Robert C. Gunning, professor of mathematics, was born in Longmont, Colorado, in 1931. He is actually a sixth generation Coloradan, where his family lived long before Colorado became a state, and some of his New England ancestors date back to the Mayflower. He received his undergraduate degree in mathematics from the University of Colorado-Boulder in 1952, and went on to complete his graduate work and Ph.D. in mathematics at Princeton in 1955 under the guidance of Salomon Bochner.

Robert has been affiliated with the Department of Mathematics at Princeton for nearly his entire career. After a year as an NSF postdoctoral fellow at the University of Chicago, he joined the Princeton math department as a Higgins Lecturer in 1956. He went on to serve as an assistant professor, Sloan Fellow, and associate professor, before being appointed as a professor in 1966, the same year he married Wanda S. Holtzinger.

His excellence in undergraduate and graduate teaching culminated in the conferral of the President’s Award for Distinguished Teaching in 2003. While the colleagues and students who nominated him for the award praised his superb lecturing skills and profound insight into the subject matter, as one would expect, they also highlighted his sense of humor, math jokes, and positive disposition. One student in particular summarized Professor Gunning as “an inspirational combination of all the qualities that make up an excellent teacher.”

Robert has been a visiting professor at several other universities, including the University of California-Los Angeles; the University of Colorado; the University of Oxford; the University of São Paulo; and the Ludwig-Maximilians-Universität München, Mathematische Institut.

In addition to his faculty appointments and teaching accomplish-ments, Robert has contributed extensive service to the University, and to the mathematical community as a whole. He served as the chair of the mathematics department from 1976–79, and chief marshal for University convocations for a decade before becoming dean of the faculty from 1989-1995. He was a member of the editorial board for Princeton University Press from 1969–73, and holds fellowships in the American Mathematical Society and the American Association for the Advancement of Science. Additionally, he co-chaired the AMS Summer Institute on Theta Functions (1987) and the AMS Summer Institute on Several Complex Variables (1974).

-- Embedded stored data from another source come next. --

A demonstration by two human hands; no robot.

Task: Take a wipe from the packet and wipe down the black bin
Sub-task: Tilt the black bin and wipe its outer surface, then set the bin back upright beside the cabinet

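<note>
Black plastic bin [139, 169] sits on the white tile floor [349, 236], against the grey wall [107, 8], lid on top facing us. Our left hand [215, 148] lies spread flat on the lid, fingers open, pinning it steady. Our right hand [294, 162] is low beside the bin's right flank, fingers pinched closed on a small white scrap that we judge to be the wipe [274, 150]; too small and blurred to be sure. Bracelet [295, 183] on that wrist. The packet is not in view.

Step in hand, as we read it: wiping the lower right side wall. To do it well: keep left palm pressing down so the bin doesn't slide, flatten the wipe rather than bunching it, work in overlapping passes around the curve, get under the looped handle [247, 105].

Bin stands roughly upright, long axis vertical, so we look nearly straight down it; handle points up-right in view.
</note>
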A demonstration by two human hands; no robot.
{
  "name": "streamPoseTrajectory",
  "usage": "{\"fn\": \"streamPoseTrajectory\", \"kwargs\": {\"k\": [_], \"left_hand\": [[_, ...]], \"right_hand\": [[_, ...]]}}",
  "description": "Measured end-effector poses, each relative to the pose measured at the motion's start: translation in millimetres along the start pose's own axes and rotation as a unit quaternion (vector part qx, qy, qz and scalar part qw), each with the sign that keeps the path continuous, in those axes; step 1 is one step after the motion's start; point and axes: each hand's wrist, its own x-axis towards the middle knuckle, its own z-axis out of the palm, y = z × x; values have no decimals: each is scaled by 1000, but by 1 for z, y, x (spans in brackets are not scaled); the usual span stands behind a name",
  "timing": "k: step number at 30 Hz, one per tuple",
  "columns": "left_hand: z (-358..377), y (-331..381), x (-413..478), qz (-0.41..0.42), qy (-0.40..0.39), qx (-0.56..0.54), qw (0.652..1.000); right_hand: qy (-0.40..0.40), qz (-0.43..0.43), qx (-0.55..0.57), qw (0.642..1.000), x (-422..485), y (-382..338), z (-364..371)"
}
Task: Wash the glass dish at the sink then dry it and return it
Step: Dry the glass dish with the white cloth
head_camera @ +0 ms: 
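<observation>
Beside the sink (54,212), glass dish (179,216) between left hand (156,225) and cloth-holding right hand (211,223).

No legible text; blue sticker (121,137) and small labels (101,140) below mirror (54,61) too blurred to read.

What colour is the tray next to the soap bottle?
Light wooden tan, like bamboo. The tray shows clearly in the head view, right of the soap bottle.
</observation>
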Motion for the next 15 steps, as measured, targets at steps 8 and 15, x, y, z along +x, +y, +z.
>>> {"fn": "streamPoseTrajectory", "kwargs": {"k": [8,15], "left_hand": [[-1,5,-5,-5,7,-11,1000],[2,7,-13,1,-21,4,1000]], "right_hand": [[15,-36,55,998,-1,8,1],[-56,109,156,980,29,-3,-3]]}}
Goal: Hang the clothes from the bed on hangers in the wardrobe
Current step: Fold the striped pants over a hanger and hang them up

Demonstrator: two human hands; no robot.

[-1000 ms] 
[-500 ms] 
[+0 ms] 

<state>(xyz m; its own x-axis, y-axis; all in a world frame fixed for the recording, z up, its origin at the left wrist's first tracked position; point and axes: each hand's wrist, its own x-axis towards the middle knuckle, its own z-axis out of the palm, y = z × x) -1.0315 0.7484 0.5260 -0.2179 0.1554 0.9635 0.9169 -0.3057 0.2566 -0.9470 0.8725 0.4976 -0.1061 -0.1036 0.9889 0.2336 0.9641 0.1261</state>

Robert has contributed greatly to the field of function theory of one and several variables, and is known for authoring many books in this area. Among other accomplishments, he introduced indigenous bundles, and found a solution to the Schottky problem in the theory of Riemann surfaces. He will transfer to emeritus status this year after more than six decades of tremendous contributions to Princeton’s mathematics department.